In 2017, the total national expenditure on healthcare in the United States surpassed $3.5 trillion, as estimated by CMS and published expenditures statistics. If a savings rate of 12-17% is applied to that figure, the anticipated cost reduction that may be achieved by application-wide data analytics might range anywhere from $420 billion to $595 billion.
It is possible that the future of healthcare will be dependent on the use of data mining to reduce the costs of healthcare, measure effectiveness, identify best practices and treatment plans, detect fraudulent medical and insurance claims, and ultimately enhance the level of care provided to patients.
The Bottom Line
Data mining strategies should be used in hospitals in order to efficiently handle patient inquiries and perform big data analyses. The facility will utilize the data science to determine which patient circumstances are inefficient and then implement best practices in order to save expenses and provide better treatment.

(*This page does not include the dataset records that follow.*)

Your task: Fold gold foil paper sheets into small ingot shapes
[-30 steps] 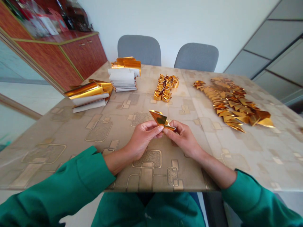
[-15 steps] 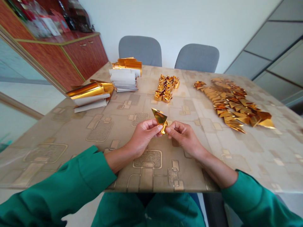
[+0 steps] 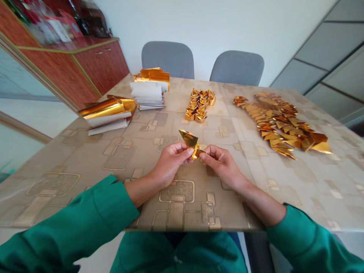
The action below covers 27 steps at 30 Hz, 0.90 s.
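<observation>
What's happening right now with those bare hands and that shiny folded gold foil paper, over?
Bare left hand, bare right hand: both pinching one folded gold-foil paper piece. Nothing in the way.

The room around me is bright and evenly lit, with the white wall [image 3: 216,26] close to washed out. The light seems soft and from above, though I can't be sure of its source. Shadows stay faint beneath my left hand [image 3: 170,163] and right hand [image 3: 223,167]. The folded gold foil [image 3: 189,138] I hold throws hard glare, and the glossy table cover [image 3: 62,159] shines pale. The middle looks fairly sharp, but the wide lens bends the wooden cabinet [image 3: 99,66] and my green sleeve [image 3: 85,214] near the edges.
</observation>
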### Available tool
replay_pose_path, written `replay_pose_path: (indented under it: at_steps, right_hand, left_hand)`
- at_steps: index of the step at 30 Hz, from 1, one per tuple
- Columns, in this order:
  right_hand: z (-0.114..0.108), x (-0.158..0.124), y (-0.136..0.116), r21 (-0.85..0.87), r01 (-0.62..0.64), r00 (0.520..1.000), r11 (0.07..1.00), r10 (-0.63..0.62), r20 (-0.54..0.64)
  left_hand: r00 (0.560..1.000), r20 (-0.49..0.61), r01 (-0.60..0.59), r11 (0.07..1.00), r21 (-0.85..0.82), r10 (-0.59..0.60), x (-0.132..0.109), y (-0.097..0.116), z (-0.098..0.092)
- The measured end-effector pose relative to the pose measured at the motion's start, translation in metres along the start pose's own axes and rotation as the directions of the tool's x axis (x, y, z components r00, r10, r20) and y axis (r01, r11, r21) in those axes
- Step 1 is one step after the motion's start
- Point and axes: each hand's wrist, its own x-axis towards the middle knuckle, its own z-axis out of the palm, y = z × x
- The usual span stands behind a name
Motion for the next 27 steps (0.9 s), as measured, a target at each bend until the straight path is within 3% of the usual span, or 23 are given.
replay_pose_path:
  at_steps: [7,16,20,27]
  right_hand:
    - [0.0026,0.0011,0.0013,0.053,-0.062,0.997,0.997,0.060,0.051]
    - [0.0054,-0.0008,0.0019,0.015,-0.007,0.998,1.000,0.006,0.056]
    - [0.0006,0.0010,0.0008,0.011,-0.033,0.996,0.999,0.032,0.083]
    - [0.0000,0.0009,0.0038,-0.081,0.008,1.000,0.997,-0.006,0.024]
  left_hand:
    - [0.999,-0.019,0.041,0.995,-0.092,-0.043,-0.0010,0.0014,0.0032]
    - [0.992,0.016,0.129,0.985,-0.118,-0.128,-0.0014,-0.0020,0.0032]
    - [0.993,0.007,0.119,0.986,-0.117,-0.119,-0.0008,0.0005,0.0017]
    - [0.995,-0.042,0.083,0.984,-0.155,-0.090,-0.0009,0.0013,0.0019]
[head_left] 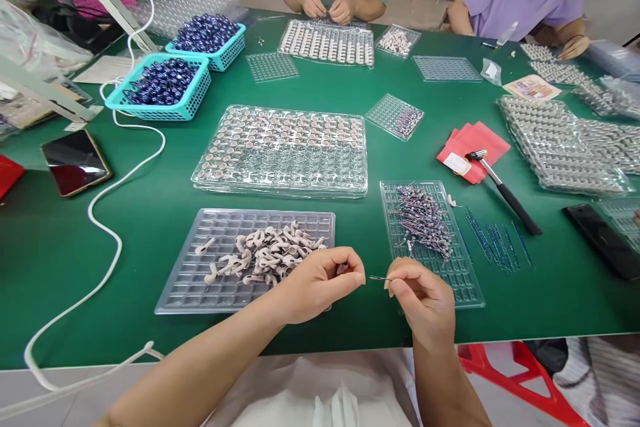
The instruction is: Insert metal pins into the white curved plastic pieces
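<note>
My left hand (325, 283) is closed in a pinch at the right edge of a clear tray (183, 280) bearing a pile of white earbud shells (270, 250). What it holds is mostly hidden by the fingers; only a dark spot shows. Between the fingertips of my right hand (423, 297) is a thin dark wire (380, 278), its free end pointing at my left hand across a small gap. Just beyond my right hand, a second clear tray (465, 283) carries a tangled heap of small wired parts (425, 220).
A large tray of earbud shells (285, 173) lies ahead. Blue baskets (193, 103) of dark coils stand left, near a phone (77, 163) and a white cable (120, 240). To the right are a hammer (505, 193), red envelopes (470, 140) and blue strips (495, 247). Two people sit opposite.
</note>
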`<act>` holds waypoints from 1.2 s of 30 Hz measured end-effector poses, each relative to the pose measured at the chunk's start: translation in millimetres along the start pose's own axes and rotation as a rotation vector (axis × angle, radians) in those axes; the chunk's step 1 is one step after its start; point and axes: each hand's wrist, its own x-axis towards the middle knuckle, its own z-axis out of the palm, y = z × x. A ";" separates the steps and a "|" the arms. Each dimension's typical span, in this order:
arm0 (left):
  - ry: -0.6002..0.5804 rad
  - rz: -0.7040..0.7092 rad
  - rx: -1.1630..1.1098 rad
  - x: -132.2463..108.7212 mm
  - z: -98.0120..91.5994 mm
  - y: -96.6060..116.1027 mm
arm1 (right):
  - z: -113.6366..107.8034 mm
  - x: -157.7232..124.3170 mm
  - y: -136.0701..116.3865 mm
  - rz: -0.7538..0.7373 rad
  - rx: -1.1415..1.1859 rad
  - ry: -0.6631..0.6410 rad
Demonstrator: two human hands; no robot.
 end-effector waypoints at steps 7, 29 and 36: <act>-0.042 -0.042 -0.172 2.8 -1.1 -6.2 | 0.7 -0.4 5.4 0.021 0.000 0.104; 0.306 0.488 0.482 11.5 9.6 -29.3 | 6.8 -1.5 5.4 -0.059 -0.275 0.061; 0.303 0.547 0.535 12.4 9.4 -29.6 | 6.7 -0.7 4.1 -0.082 -0.346 0.051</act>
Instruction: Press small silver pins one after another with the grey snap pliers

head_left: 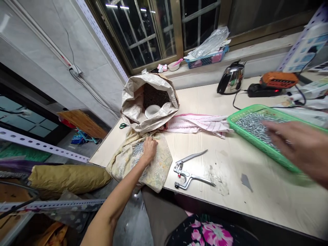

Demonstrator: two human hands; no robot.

The Ministry of Health and its affiliated institutes should make data mining one of their top priorities. By making the most of the latest technological advancements and positively classifying the sources of patient data, medical professionals may improve the quality of care they serve their patients. In a similar vein, a greater number of hospitals have to begin using Data Mining methods in order to carry out big data analytics and effectively handle patient queries.
A comprehensive grasp of the fundamental concepts, data mining processes, and data mining tools is required prior to the application of data mining. The user won’t be able to steer clear of the potential problems of data mining if they don’t have the necessary expertise.